What is training data?
In machine learning, training data is the data you use to train a machine learning algorithm or model. Training data requires some human involvement to analyze or process the data for machine learning use. How people are involved depends on the type of machine learning algorithms you are using and the type of problem that they are intended to solve.
- With supervised learning, people are involved in choosing the data features to be used for the model. Training data must be labeled - that is, enriched or annotated - to teach the machine how to recognize the outcomes your model is designed to detect.
- Unsupervised learning uses unlabeled data to find patterns in the data, such as inferences or clustering of data points. There are hybrid machine learning models that allow you to use a combination of supervised and unsupervised learning.
Training data comes in many forms, reflecting the myriad potential applications of machine learning algorithms. Training datasets can include text (words and numbers), images, video, or audio. And they can be available to you in many formats, such as a spreadsheet, PDF, HTML, or JSON. When labeled appropriately, your data can serve as ground truth for developing an evolving, performant machine-learning formula.
What is labeled data?
Labeled data is annotated to show the target, which is the outcome you want your machine learning model to predict. Data labeling is sometimes called data tagging, annotation, moderation, transcription, or processing. The process of data labeling involves marking a dataset with key features that will help train your algorithm. Labeled data explicitly calls out features that you have selected to identify in the data, and that pattern trains the algorithm to discern the same pattern in unlabeled data.

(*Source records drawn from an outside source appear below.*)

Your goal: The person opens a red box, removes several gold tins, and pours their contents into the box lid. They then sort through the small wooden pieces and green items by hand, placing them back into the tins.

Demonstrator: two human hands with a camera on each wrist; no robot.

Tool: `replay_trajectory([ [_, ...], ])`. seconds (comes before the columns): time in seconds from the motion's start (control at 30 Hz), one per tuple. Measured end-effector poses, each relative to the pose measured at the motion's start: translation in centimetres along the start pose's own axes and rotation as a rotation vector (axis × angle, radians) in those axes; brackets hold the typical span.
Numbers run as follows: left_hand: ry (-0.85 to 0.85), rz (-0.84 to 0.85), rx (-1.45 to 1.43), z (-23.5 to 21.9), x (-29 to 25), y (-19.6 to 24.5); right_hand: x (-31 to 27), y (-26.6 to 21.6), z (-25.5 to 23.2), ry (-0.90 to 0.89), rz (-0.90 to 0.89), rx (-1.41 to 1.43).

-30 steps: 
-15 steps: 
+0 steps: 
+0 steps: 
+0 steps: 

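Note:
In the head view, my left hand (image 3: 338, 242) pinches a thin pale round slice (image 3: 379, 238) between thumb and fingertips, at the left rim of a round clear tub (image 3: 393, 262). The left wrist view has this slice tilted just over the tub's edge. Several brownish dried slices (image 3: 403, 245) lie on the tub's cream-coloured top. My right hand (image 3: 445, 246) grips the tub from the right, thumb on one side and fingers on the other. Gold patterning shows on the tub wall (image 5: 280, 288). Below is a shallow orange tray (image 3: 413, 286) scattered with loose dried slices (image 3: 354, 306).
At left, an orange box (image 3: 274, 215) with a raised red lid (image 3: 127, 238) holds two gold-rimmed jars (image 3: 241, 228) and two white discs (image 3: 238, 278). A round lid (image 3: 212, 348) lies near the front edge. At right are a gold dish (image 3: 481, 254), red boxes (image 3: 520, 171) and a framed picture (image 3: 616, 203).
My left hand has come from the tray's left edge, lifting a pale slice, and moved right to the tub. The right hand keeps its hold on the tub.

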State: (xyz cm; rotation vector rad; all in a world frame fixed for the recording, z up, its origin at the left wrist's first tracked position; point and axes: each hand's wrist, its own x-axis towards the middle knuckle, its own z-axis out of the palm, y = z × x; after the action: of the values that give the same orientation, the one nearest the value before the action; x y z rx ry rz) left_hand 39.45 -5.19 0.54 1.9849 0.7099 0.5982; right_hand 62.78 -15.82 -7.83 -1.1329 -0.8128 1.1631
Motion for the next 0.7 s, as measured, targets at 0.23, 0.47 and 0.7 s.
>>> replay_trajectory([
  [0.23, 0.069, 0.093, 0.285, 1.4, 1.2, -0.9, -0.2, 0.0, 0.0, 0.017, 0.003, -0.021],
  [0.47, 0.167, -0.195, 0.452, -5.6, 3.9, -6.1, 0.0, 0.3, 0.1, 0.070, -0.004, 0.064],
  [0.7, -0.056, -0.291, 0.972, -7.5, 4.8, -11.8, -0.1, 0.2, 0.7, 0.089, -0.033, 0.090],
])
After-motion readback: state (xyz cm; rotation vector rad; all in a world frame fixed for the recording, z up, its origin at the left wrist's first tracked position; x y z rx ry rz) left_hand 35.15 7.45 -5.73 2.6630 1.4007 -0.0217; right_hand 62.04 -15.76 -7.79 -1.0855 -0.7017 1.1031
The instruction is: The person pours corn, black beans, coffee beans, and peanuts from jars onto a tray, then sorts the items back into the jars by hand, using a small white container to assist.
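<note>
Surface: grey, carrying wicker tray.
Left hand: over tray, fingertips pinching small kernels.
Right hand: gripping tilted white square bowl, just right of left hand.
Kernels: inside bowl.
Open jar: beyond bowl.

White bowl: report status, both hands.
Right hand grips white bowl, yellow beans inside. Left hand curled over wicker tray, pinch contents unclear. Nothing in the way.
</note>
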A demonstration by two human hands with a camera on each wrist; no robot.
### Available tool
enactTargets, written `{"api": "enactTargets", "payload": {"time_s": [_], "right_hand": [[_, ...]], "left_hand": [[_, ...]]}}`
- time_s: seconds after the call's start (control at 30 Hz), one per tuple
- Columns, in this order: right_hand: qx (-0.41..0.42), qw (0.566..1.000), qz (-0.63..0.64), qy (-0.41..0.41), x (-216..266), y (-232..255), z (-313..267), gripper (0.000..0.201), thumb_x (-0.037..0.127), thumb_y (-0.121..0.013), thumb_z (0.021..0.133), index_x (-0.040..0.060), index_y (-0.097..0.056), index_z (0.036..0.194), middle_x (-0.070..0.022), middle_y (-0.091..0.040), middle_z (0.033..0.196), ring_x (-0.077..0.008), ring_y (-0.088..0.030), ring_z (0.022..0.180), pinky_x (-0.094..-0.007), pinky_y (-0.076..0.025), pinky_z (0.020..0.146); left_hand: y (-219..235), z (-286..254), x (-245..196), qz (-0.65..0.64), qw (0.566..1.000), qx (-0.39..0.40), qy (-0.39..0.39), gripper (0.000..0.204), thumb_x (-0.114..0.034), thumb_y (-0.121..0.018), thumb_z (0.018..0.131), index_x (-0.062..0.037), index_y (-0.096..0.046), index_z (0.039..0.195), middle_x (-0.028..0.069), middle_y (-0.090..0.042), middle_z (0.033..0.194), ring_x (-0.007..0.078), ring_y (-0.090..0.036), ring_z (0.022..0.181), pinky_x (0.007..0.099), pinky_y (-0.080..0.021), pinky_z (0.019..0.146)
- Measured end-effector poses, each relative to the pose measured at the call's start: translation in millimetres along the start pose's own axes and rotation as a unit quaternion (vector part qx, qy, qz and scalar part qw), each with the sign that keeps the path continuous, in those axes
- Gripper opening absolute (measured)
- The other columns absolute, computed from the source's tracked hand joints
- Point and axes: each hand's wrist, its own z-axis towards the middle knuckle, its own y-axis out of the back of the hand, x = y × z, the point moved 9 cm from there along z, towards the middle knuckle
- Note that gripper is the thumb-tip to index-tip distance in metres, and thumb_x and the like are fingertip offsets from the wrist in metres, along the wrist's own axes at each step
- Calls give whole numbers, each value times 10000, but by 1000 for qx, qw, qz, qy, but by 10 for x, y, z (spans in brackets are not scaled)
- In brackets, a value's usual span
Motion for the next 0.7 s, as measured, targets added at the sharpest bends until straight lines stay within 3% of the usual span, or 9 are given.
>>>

Take, for example, you are using supervised learning to train a machine learning model to review incoming customer emails and send them to the appropriate department for resolution. One outcome for your model could involve sentiment analysis - or identifying language that could indicate a customer has a complaint, so you could decide to label every instance of the words “problem” or “issue” within each email in your dataset.
That, along with other data features you identify in the process of data labeling and model testing, could help you train the machine to accurately predict which emails to escalate to a service recovery team.
The way data labelers score, or assign weight, to each label and how they manage edge cases also affects the accuracy of your model. You may need to find labelers with domain expertise relevant to your use case. As you can imagine, the quality of the data labeling for your training data can determine the performance of your machine learning model.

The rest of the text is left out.